Each line of the listing below that includes "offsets" should be reported.

[[ DATA BLOCK open ]]

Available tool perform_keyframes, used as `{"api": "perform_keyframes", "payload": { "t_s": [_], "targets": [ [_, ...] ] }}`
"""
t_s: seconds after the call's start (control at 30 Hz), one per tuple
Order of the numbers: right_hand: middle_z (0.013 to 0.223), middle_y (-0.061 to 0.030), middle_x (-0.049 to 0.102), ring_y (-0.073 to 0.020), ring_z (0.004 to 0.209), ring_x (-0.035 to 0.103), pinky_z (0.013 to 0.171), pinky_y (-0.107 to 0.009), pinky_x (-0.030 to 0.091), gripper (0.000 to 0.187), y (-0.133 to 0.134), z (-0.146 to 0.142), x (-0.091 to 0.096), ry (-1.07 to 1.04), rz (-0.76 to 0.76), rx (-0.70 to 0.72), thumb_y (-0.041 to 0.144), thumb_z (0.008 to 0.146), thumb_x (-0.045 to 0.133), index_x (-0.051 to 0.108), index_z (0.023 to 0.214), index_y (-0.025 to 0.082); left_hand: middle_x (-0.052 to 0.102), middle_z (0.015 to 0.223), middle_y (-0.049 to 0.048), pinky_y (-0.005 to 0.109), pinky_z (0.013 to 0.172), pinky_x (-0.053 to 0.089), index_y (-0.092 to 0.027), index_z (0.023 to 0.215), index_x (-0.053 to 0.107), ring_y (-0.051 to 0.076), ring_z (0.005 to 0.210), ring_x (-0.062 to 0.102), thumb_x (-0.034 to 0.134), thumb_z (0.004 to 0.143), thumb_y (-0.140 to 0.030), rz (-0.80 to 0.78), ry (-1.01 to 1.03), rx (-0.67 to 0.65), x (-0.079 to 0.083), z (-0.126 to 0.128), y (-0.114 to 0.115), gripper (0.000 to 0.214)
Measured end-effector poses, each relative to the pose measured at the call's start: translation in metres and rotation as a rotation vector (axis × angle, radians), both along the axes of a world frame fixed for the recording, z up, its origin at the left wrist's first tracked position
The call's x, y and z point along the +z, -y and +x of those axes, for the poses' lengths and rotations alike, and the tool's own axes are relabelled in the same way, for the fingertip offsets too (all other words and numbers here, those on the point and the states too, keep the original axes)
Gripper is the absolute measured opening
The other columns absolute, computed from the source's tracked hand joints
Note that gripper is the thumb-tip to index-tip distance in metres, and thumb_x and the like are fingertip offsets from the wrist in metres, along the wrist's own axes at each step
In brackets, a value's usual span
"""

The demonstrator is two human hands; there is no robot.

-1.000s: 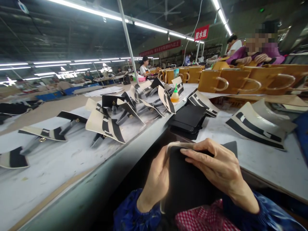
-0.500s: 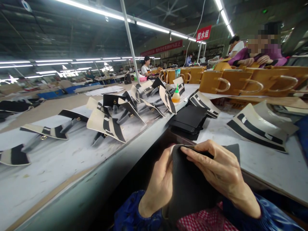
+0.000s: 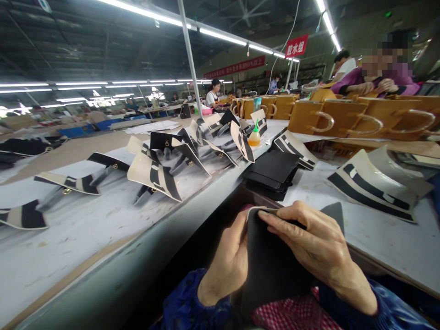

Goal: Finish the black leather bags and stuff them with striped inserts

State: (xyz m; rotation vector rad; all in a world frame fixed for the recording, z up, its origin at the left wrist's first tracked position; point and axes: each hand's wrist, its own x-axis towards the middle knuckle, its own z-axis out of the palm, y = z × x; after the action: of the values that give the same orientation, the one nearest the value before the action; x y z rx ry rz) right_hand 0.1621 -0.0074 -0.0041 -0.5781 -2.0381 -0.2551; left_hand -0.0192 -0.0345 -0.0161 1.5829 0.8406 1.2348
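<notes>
A black leather panel point(image 3: 271, 270) with a pale lining edge stands upright in my lap. My left hand point(image 3: 229, 261) grips its left edge from behind, fingers curled round it. My right hand point(image 3: 316, 245) lies over the panel's top, fingers pressed along the upper edge. A stack of black leather pieces point(image 3: 273, 170) lies on the grey table point(image 3: 378, 231) just beyond my hands.
Cream-and-black striped bag panels point(image 3: 154, 176) lie in a row on the long belt point(image 3: 68, 238) to my left, others point(image 3: 371, 185) on the right. An orange glue bottle point(image 3: 255, 136) stands ahead. Tan handbags point(image 3: 343, 117) line the far side, with people working behind them.
The panel's top edge has been pressed down, hiding most of the pale lining that showed a second ago. Both hands stay in place on it.
</notes>
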Motion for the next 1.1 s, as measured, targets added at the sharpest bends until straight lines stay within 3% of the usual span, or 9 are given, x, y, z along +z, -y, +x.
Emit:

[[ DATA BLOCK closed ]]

#### ANSWER BELOW:
The call's x, y and z point along the +z, -y and +x of those axes, for the poses' lengths and rotations alike, and the tool's own axes are relabelled in the same way, for the fingertip offsets too (all other words and numbers here, those on the point and the states too, keep the original axes)
Note that gripper is the thumb-tip to index-tip distance in metres, and thumb_x and the like are fingertip offsets from the wrist in metres, along the wrist's own axes at each step

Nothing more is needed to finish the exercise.